This research addresses the problem through three research questions (RQ1–RQ3):
-
RQ1 — Semantic Novelty Detection
Does clustering over dense embeddings produce more coherent novelty groups than lexical (Jaccard) baselines? -
RQ2 — Embedding-Aware Supervision
Does fine-tuning the Set-Encoder reranker with semantic novelty labels improve diversity-sensitive metrics compared to lexical supervision? -
RQ3 — Downstream RAG Evaluation
Does integrating novelty-aware reranking into RAG pipelines improve factual coverage and answer quality on benchmarks such as MMLU, GPQA, and the TREC RAG Track 2024?
The experimental pipeline is structured in three stages:
-
Semantic Clustering (RQ1)
- Encode top-k passages into dense embeddings
- Apply agglomerative clustering with cosine similarity
- Derive novelty labels that consolidate paraphrases into coherent groups
-
Fine-Tuning the Set-Encoder (RQ2)
- Stage 1: Duplicate-Aware InfoNCE (contrastive pretraining)
- Stage 2: Novelty-Aware RankNet (listwise reranking with novelty penalties)
- Compare lexical vs. semantic novelty supervision
-
Integration into RAG Pipelines (RQ3)
- First-stage retrieval (BM25 / official TREC pools)

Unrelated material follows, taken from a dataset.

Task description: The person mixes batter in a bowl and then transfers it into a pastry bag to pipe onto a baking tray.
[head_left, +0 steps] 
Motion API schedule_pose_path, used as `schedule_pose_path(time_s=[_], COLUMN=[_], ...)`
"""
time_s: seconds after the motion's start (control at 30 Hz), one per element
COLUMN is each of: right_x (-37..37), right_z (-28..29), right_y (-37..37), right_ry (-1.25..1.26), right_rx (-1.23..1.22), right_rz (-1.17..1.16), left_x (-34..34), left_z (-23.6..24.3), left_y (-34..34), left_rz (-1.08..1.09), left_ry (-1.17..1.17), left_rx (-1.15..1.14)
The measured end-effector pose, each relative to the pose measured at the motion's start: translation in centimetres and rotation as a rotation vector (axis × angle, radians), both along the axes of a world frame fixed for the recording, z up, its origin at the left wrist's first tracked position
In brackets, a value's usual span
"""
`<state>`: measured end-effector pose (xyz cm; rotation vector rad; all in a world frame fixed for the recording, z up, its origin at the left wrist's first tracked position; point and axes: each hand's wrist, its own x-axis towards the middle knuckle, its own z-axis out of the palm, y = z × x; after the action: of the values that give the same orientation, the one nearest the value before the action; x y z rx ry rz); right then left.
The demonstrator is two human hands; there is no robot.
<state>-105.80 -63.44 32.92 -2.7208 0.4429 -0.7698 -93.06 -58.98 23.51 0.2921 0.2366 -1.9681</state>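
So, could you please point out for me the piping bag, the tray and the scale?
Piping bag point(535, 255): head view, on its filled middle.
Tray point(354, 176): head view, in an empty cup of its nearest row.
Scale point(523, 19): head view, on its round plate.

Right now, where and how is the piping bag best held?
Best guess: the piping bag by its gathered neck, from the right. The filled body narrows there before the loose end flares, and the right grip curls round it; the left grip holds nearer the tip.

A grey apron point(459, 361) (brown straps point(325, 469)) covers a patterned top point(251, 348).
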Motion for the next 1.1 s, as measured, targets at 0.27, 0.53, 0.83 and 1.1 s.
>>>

- Reranking with Set-Encoder (lexical vs. semantic supervision)
- Generation with LLaMA-3.1-70B-Instruct
- Evaluation with MMLU, GPQA, and nugget-based metrics
- MS MARCO v2 → training
- MS MARCO v2.1 segmented → robustness testing
- TREC Deep Learning 2019/2020 → high-quality graded relevance
- GPQA → multi-hop reasoning
- MMLU → multi-domain multiple-choice
- TREC RAG Track 2024 → nugget-based evaluation (AutoNuggetizer)
- RQ1 → Semantic clustering (e.g., MiniLM, E5, BGE-M3) yields fewer, more coherent novelty groups than lexical Jaccard clustering, consolidating paraphrases effectively.
- RQ2 → Embedding-aware fine-tuning is comparable to lexical supervision on α-nDCG; lexical labels remain strong baselines due to stability and granularity.
- RQ3 → In RAG pipelines, novelty-aware reranking produces directionally higher nugget coverage (especially on importance-weighted metrics) but no statistically significant gains on accuracy-based tasks (MMLU, GPQA).
If you use this code, please cite:
@mastersthesis{namaki2025novelty,
title={Beyond Redundancy: Embedding-Aware Novelty Reranking in Retrieval-Augmented Generation},
author={Namaki Ghaneh, Daniel},
school={University of Pisa},
year={2025}
}Released under the MIT License.